Cristo não nos exorta a aprender com ele a
fazer milagres, a abrir os olhos aos cegos, a levantar os mortos, mas ele nos
exorta a aprendermos com ele a sermos mansos. Se nós não imitarmos sua vida,
não seremos salvos pela sua morte.
2. Nós devemos ser mansos porque os servos de Deus do passado também
foram mansos
a) Abraão – Abraão abriu mão dos seus direitos
e deu a Ló a oportunidade de escolher primeiro. Uma pessoa mansa abre mão, não
briga pelos seus próprios direitos.
b) Moisés – Números 12:3 diz que Moisés foi o
homem mais manso da terra. Quantas injúrias ele sofreu! Quando o povo de Israel
murmurava contra ele, em vez de se irar contra o povo, ele caia de joelhos em
oração pelo povo (Ex 15:24,25). As águas de mara não foram tão amargas como o
espírito do povo, mas Moisés reage não com amargura, mas com oração.
c) Davi – Saul perseguia loucamente a Davi, e
este, algumas vezes, teve a vida de Saul em suas mãos, mas ele não se vingou (1
Sm 26:7,12,23). Simei amaldiçoou Davi e este não permitiu que sua vida fosse
tirada (2 Sm 16:11). Um homem manso não defende sua própria causa, sua própria
reputação.
3. A mansidão é o caminho para derreter e conquistar o coração dos
próprios inimigos
A palavra dura suscita a ira, mas a resposta
branda (mansa), desvia o furor (Pv 15:1).
A brandura de Davi com Saul, derreteu seu coração
mais do que a bravura de Davi (1 Sm 24:16,17).
A mansidão é como ajuntar brasas vivas na
cabeça do seu inimigo. A ira faz um amigo tornar-se inimigo, mas a mansidão,
faz um inimigo tornar-se amigo.
IV. QUAL É O RESULTADO DA MANSIDÃO?
1. Uma profunda e gloriosa felicidade
Jesus diz que os mansos são felizes,
bem-aventurados. A palavra Macarios era usada pelos gregos para descrever a
felicidade dos deuses. É uma felicidade plena, completa, independente das
circunstâncias, baseada num relacionamento íntimo e permanente com o Deus vivo.
2. A herança da terra no tempo
Mesmo sendo estrangeiro na terra (Hb 11:37), os
mansos são aqueles que herdam a terra. Eles comem o melhor dessa terra. O ímpio
tem a posse temporal da terra, mas o manso usufrue as benesses da terra.
Nesse sentido, os mansos já são herdeiros da
terra, na vida presente. Ele é uma pessoa satisfeita. Sente-se contente. Ele
nada tem, mas possui tudo. Paulo diz: “entristecidos, mas sempre alegres;
pobres, mas enriquecendo a muitos; nada tendo, mas possuindo tudo” (2 Co 6:10).

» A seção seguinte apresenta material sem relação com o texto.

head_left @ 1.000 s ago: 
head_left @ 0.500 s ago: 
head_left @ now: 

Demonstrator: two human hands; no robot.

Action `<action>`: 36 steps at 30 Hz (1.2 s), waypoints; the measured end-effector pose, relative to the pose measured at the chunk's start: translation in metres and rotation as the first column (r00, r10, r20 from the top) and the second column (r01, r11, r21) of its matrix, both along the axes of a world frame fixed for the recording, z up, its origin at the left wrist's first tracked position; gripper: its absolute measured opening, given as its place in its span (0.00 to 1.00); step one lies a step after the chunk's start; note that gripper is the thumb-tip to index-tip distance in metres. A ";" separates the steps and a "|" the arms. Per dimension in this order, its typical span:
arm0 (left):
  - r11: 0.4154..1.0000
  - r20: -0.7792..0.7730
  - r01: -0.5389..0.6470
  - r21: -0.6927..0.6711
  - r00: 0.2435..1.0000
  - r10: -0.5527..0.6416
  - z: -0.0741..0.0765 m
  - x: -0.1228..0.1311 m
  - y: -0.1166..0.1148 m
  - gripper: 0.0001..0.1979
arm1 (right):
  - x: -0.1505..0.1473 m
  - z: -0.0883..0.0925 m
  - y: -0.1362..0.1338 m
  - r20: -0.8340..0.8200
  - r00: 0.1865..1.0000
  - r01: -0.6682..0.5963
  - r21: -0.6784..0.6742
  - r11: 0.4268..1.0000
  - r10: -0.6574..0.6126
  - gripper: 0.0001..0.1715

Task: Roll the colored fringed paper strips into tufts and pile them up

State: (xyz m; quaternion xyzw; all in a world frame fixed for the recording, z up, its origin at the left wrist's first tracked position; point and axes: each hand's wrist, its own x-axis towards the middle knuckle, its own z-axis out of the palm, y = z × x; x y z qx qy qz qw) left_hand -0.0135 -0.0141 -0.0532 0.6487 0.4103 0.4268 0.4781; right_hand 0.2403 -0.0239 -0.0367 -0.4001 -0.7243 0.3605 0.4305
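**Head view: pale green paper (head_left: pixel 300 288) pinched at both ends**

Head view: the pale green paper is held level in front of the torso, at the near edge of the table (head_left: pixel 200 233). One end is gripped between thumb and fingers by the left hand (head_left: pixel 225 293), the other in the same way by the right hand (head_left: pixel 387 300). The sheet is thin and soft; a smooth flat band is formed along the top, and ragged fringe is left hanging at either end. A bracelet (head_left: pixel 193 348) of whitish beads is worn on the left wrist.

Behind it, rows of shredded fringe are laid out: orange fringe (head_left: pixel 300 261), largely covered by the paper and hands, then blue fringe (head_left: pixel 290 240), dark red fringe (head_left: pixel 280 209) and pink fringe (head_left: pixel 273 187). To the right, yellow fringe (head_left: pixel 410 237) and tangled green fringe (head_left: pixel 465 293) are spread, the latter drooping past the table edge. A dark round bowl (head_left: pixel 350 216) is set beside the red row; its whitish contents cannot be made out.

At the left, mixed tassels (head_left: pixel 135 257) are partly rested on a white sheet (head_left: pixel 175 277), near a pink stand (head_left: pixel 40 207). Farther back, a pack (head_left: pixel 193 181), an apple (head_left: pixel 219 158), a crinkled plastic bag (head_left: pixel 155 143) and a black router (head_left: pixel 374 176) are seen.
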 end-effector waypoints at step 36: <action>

Paulo diz: “Eu aprendi a viver contente em toda e qualquer situação. Eu tudo
posso naquele que me fortalece” (Fp 4:11-13).

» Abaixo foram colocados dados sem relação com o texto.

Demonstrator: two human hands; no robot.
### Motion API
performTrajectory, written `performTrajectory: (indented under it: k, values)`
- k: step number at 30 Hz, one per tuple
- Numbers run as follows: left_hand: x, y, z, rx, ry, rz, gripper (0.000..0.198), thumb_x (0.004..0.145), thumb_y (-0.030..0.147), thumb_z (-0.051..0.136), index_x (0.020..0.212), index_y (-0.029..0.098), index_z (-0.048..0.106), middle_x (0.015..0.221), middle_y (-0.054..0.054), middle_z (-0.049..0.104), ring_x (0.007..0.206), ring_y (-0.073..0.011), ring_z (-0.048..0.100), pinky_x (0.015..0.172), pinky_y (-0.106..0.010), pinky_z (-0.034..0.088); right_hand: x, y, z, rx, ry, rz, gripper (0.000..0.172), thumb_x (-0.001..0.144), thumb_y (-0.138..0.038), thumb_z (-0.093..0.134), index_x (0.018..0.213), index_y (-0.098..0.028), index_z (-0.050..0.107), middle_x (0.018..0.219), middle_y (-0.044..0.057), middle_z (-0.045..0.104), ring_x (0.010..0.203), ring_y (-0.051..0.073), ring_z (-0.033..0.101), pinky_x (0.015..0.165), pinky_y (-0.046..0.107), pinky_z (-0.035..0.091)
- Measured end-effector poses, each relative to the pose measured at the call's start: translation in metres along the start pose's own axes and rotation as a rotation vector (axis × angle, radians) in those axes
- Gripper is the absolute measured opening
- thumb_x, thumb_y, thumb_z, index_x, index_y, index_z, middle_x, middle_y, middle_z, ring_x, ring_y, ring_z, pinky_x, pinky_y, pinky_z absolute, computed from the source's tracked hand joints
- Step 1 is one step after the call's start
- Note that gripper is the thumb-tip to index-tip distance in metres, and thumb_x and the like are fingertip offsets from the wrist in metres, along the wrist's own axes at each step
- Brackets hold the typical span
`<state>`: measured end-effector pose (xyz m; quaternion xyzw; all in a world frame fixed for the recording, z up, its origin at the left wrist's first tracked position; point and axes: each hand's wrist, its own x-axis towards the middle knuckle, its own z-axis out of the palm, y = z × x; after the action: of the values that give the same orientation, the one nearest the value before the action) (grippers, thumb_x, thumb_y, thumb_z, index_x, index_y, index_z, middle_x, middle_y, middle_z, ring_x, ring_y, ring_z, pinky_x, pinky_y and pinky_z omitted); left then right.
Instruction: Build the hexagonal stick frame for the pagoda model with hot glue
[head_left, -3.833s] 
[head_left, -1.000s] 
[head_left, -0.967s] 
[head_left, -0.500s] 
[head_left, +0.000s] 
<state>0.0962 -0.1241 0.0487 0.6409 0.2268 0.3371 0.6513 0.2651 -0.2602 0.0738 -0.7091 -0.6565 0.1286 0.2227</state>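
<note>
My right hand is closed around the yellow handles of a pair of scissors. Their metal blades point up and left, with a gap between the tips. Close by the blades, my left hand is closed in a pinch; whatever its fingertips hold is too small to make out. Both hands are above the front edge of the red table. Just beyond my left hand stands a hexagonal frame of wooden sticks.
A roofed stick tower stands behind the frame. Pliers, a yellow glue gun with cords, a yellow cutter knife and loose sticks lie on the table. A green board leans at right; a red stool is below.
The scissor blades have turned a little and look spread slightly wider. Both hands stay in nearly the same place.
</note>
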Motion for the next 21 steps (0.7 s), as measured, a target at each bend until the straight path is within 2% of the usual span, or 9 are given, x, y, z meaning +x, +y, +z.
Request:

O manso é cidadão do céu. O manso é filho de
Deus. O manso é herdeiro de Deus e co-herdeiro com Cristo. Do Senhor é a terra
e a sua plenitude. Tudo que pertence ao Pai, pertence ao filho (1 Co 3:21-23).
Os mansos são os verdadeiros herdeiros de tudo o que é do Pai. Receberemos a
herança original de domínio sobre a terra que Deus deu a Adão. É a reconquista
do paraíso.
Eles conquistam a terra não pelas armas, não
pela força, mas por herança. O manso herda as bênçãos da terra. O ímpio pode
ter abundância de dinheiro, mas o manso tem abundância de paz (Sl 37:11). O
ímpio não tem o que parece ter. Ele tem propriedades, terras, mas não pode
levar nada, não herda nada. Mas o manso, mesmo desprovido agora, tem a herança,
a posse eterna de tudo o que é do Pai.
3. A herança da nova terra e do novo céu na eternidade
O manso desfrutará da terra restaurada,
redimida do seu cativeiro. Ele habitará no novo céu e na nova terra (Ap
21:2-3). Ele reinará com Cristo sobre a terra.
O manso não apenas herda a terra, mas também o
céu. O manso tem a terra apenas como a sua casa de inverno, mas tem no céu uma
mansão permanente, eterna, casa feita não por mãos, eterna no céu.